Cedar Swam #4. Finished size is 22"w x 31"h, unmounted.
  All pieces are heavily stitched and bound with a facing.  This is #4 completed.   Feel free to contact me if you have any questions.  Thank you for taking the time to read my blog.

Sunday, January 22, 2012

See 'Nevermore' at the Waukesha Civic Theatre

Nevermore by Pat Bishop, part of the exhibit, "13 Ways of Looking at a Blackbird"
 "13 Ways of Looking at a Blackbird", an exhibit by the Fiber Artists Coalition is now on display at the Waukesha Civic Theatre in Waukesha's historic downtown.  This exhibit is up through February 22, 2012.

The Fiber Artists Coalition is a group of fiber artists from the midwest, Wisconsin, Illinois, Michigan.  For more information and to see more of the art quilts on display click on the link on the left sidebar of this blog, the fourth one down is the Fiber Artists Coaltion blog for a peak at more of the quilts on display. 

To learn more about all the artists who are members of the Fiber Artists Coalition check out our website.

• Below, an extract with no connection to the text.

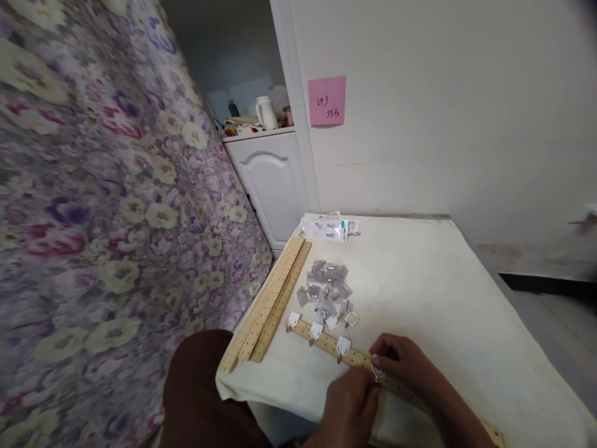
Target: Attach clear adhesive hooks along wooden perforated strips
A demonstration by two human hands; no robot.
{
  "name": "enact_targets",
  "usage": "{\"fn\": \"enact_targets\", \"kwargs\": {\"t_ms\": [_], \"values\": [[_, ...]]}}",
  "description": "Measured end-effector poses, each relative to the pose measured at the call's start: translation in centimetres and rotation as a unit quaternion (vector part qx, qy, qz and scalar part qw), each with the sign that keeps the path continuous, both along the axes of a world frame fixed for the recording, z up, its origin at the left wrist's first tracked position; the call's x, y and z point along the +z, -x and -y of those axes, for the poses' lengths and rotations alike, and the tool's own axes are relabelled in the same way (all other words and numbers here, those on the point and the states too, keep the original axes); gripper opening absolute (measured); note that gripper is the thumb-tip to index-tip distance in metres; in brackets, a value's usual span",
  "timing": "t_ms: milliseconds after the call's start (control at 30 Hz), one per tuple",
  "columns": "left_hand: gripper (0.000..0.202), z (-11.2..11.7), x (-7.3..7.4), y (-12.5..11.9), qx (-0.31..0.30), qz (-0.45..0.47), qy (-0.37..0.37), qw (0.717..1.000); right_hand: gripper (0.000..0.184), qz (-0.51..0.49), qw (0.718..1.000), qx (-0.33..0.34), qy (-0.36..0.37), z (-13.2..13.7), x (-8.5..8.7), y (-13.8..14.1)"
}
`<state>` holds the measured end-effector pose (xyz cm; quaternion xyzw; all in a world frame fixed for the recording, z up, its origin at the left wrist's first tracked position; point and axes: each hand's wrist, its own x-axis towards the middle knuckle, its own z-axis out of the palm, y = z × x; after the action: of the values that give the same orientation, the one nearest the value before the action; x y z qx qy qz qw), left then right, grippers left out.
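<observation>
A perforated wooden strip (pixel 329 343) lies slantwise near the table's front edge. Three white hooks with metal ends sit along its left half; the nearest hook (pixel 344 346) is just left of my hands. My right hand (pixel 396 358) pinches another white hook (pixel 377 371) against the strip with thumb and fingers. Below it, my left hand (pixel 352 398) is closed at the strip's front edge, its fingertips partly hidden, seemingly steadying the wood. Behind the strip lie a pile of small clear packets (pixel 329 280) and a loose hook with a square backing (pixel 351 319).
Several more perforated wooden strips (pixel 268 298) are stacked along the table's left edge. Flat printed packages (pixel 326 229) lie at the back of the cloth-covered table (pixel 420 280). A floral curtain (pixel 116 218) hangs at left; a pink note (pixel 327 101) is on the wall.
</observation>
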<state>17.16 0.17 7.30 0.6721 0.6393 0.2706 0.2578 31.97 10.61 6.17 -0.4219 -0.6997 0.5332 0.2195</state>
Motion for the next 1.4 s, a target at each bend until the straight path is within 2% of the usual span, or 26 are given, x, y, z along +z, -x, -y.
{"fn": "enact_targets", "kwargs": {"t_ms": [533, 933, 1400], "values": [[0.011, 0.09, -0.27, 0.13, 0.001, 0.006, -0.015, 1.0, 0.011, -0.018, 1.0, 0.005, 0.009, 0.01, 0.13, 0.31], [0.012, 0.08, -0.55, 0.23, 0.006, 0.016, -0.018, 1.0, 0.013, 0.004, 1.0, -0.001, 0.002, 0.01, 0.19, 0.25], [0.011, 0.12, 0.01, 0.2, 0.006, 0.012, -0.004, 1.0, 0.012, 0.001, 1.0, -0.011, 0.011, 0.01, 0.03, 0.54]]}}
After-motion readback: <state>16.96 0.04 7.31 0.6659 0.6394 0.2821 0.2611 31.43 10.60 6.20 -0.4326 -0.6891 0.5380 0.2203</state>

For information on the Waukesha Civic Theatre click here for directions and to see what else is happening at the theatre.

Sunday, January 15, 2012

What's happening in the studio?

The week after Christmas was spent partially in my studio, cleaning out non-related 'stuff' like yarn, paring down the books, tearing down all the notes stuck to the window frame, clearing off the work table, putting away non-essentials.  From this photo it doesn't look that clean, but it really is  a major improvement.  It cleared my head and helped me focus on what I needed to concentrate on. 
After cleaning up I made some last minute Christmas gifts - eight snack bags.  Yes, I know, these were made 'after' Christmas, but they were Christmas presents. These turned out great, really cute and I need to make some more.  They were quite simple, quick and non-irritating.  I started work on a commission that is just about finished as of today.  I'm anxious to get back to finishing my Cedar Swamp large piece.  I really love how its turning out and its almost done.  See?  This is the fourth in my Cedar Swamp series, and the largest.  My cousin, Mary Kay Baum took a photo of Cedar Swamp, which was owned by my grandparents and is now owned by my cousins.  The photo was so inspiring, though this representation, looks nothing like it.